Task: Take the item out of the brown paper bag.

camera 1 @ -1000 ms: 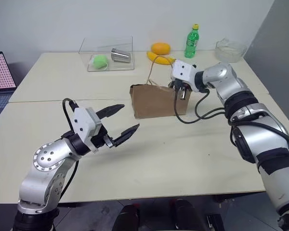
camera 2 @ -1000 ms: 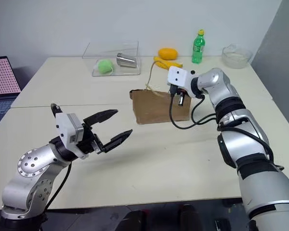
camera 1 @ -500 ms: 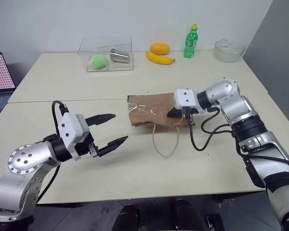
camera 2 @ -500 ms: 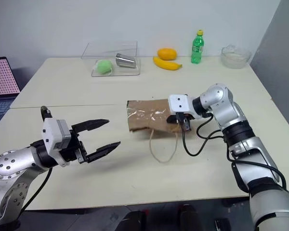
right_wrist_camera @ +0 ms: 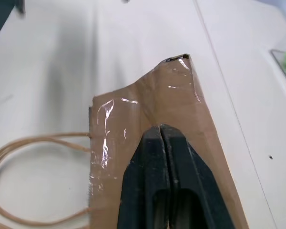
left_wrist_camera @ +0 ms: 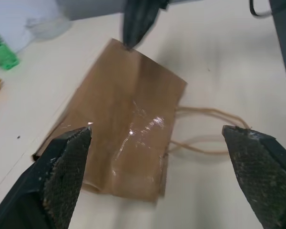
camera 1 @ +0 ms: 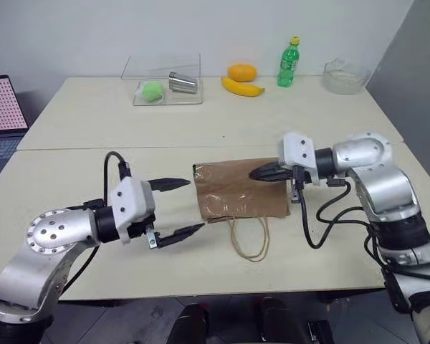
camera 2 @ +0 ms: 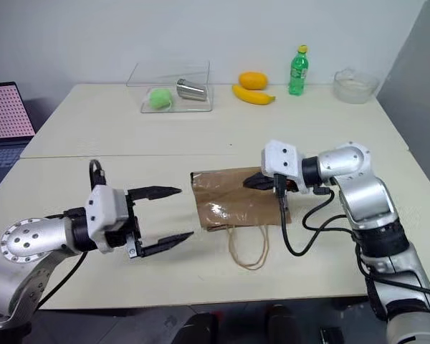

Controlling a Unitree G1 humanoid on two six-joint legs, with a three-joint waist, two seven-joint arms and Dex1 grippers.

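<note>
- Head views: the brown paper bag (camera 1: pixel 240 190) is seen lying flat on the desk (camera 1: pixel 201 129), cord handles toward the robot. No item can be made out; presumably it's inside.
- Left wrist view: the left gripper (left_wrist_camera: pixel 162 176) is held wide open, nothing gripped.
- Right wrist view: the right gripper (right_wrist_camera: pixel 161 136) fingers are pressed together over the bag's top edge; thin, crinkly paper, best pinched at a corner.

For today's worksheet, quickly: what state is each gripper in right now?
Left gripper: open, empty, beside the brown paper bag.
Right gripper: shut, fingertips on the bag.
</note>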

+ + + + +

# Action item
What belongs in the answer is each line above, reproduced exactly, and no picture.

# Solved problem
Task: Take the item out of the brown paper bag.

camera 1 @ -1000 ms: 
camera 2 @ -1000 ms: 
camera 1 @ -500 ms: 
camera 2 @ -500 ms: 
right_wrist_camera @ +0 ms: 
left_wrist_camera @ +0 ms: 
camera 1 @ +0 ms: 
camera 2 @ +0 ms: 

Controlling a Unitree G1 humanoid on two six-joint legs, with a three-joint waist, two seven-joint arms and Dex1 grippers.

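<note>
- Head views: the brown paper bag (camera 1: pixel 240 190) is seen lying flat on the desk (camera 1: pixel 201 129), cord handles toward the robot. No item can be made out; presumably it's inside.
- Left wrist view: the left gripper (left_wrist_camera: pixel 162 176) is held wide open, nothing gripped.
- Right wrist view: the right gripper (right_wrist_camera: pixel 161 136) fingers are pressed together over the bag's top edge; thin, crinkly paper, best pinched at a corner.

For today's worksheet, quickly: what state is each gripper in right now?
Left gripper: open, empty, beside the brown paper bag.
Right gripper: shut, fingertips on the bag.
</note>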

Nothing more remains in this exercise.